[Dataset entries]
[Start of Attachment]
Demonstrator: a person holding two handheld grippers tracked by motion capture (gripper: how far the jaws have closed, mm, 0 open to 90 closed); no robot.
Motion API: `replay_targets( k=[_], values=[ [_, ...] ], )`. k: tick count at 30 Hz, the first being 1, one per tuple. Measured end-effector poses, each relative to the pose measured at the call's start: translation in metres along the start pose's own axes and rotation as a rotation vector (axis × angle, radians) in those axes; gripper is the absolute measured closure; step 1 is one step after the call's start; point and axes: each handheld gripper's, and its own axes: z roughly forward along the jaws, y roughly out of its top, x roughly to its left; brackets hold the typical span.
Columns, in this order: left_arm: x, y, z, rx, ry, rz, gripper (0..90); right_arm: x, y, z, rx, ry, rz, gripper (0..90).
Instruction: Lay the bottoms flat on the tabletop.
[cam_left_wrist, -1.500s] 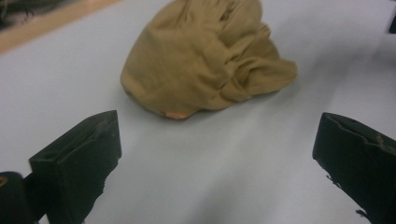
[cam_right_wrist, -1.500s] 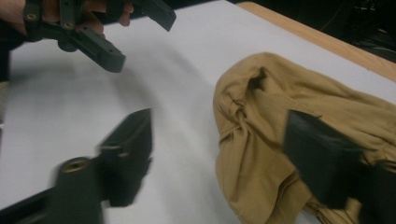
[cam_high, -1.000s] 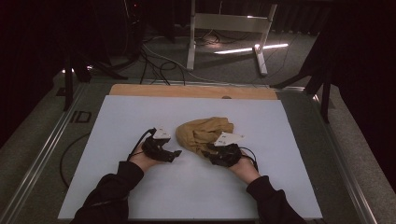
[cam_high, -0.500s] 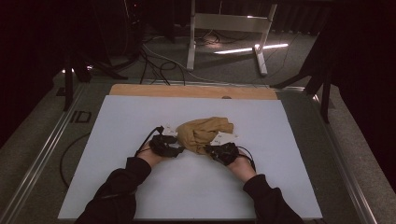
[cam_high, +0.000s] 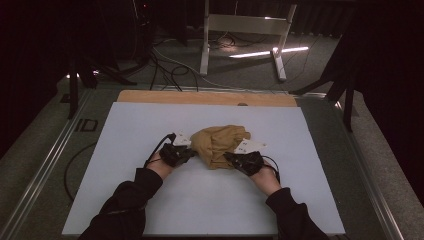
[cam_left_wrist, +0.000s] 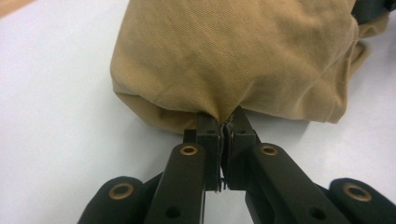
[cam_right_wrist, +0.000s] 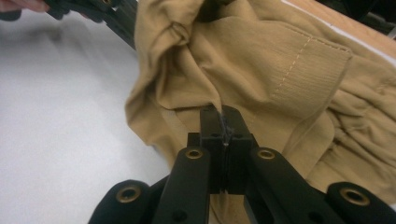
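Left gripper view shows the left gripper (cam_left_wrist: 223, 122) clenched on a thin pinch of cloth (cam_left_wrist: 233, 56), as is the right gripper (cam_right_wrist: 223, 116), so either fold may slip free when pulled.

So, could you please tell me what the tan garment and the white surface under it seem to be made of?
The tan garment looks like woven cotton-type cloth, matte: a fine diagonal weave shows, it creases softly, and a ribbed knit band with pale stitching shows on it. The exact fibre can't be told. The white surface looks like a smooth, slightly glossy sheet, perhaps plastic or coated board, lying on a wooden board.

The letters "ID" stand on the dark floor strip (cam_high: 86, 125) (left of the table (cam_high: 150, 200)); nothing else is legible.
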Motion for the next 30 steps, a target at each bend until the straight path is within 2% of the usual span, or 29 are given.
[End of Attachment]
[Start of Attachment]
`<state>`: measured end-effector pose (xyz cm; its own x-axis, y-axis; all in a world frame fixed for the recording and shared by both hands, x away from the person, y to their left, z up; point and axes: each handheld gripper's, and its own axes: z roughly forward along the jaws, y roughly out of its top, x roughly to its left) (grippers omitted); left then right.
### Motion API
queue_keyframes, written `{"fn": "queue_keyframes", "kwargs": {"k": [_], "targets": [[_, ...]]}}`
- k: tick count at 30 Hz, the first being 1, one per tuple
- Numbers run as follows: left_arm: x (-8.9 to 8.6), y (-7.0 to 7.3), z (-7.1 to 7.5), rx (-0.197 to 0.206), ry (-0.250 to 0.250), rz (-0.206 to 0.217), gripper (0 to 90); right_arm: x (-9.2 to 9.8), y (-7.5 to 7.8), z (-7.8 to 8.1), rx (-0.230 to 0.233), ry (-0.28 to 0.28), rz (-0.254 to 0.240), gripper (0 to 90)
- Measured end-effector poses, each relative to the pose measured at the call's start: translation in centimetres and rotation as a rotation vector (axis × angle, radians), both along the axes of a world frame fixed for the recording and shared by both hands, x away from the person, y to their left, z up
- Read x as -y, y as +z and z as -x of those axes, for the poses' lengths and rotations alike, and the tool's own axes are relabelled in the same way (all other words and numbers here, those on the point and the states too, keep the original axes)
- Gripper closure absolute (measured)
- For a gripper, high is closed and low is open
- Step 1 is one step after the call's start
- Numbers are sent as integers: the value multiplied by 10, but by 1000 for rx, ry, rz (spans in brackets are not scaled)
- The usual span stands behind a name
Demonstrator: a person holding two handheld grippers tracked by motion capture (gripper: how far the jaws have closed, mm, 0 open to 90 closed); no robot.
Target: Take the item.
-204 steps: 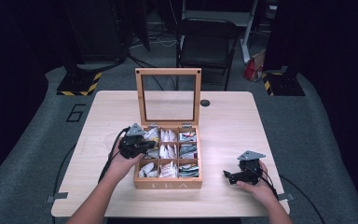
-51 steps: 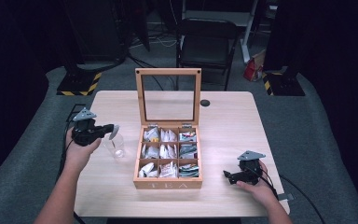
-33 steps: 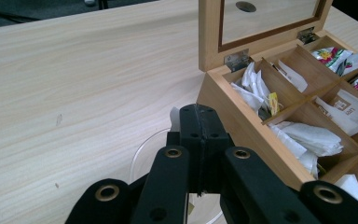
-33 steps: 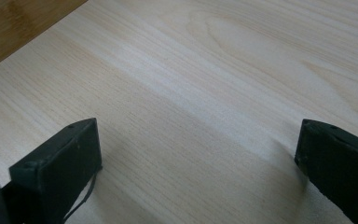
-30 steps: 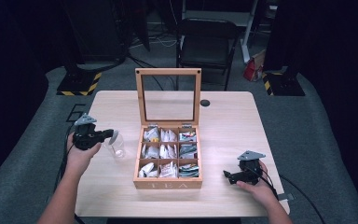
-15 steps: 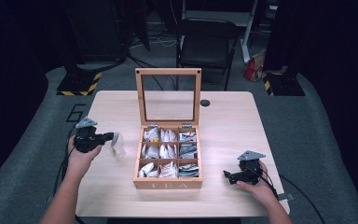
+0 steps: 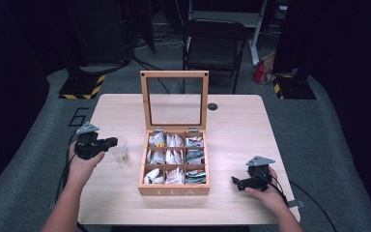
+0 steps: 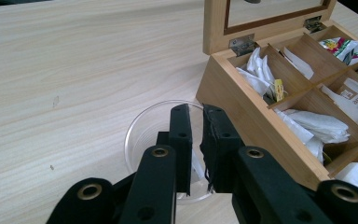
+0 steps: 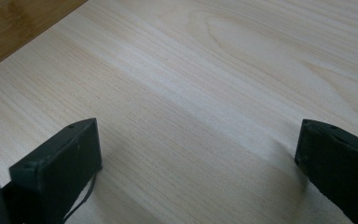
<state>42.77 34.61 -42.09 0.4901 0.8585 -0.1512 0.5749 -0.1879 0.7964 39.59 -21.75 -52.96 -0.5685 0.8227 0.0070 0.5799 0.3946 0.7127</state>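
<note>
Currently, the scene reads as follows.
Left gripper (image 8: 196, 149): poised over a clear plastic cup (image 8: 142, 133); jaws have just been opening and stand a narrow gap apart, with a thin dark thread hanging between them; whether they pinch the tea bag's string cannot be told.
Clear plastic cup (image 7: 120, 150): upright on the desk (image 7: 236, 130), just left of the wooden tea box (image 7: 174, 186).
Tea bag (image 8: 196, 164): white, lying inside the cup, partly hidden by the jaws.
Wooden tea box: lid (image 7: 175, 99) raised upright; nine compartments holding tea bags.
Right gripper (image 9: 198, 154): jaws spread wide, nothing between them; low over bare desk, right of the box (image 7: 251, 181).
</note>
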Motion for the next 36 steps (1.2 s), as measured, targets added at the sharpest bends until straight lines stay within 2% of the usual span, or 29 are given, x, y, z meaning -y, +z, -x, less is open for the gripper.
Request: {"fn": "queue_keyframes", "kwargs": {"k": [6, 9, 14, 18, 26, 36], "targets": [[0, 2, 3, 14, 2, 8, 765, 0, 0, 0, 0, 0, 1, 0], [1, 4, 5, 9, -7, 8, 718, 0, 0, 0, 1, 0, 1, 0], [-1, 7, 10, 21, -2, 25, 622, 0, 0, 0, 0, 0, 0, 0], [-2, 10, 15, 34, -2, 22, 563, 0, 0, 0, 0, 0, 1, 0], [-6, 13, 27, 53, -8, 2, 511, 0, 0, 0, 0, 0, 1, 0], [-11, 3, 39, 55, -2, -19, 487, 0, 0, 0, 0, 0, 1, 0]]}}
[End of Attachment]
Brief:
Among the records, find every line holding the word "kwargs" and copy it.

Result:
queue_keyframes, written `{"fn": "queue_keyframes", "kwargs": {"k": [_], "targets": [[_, ...]]}}`
Request: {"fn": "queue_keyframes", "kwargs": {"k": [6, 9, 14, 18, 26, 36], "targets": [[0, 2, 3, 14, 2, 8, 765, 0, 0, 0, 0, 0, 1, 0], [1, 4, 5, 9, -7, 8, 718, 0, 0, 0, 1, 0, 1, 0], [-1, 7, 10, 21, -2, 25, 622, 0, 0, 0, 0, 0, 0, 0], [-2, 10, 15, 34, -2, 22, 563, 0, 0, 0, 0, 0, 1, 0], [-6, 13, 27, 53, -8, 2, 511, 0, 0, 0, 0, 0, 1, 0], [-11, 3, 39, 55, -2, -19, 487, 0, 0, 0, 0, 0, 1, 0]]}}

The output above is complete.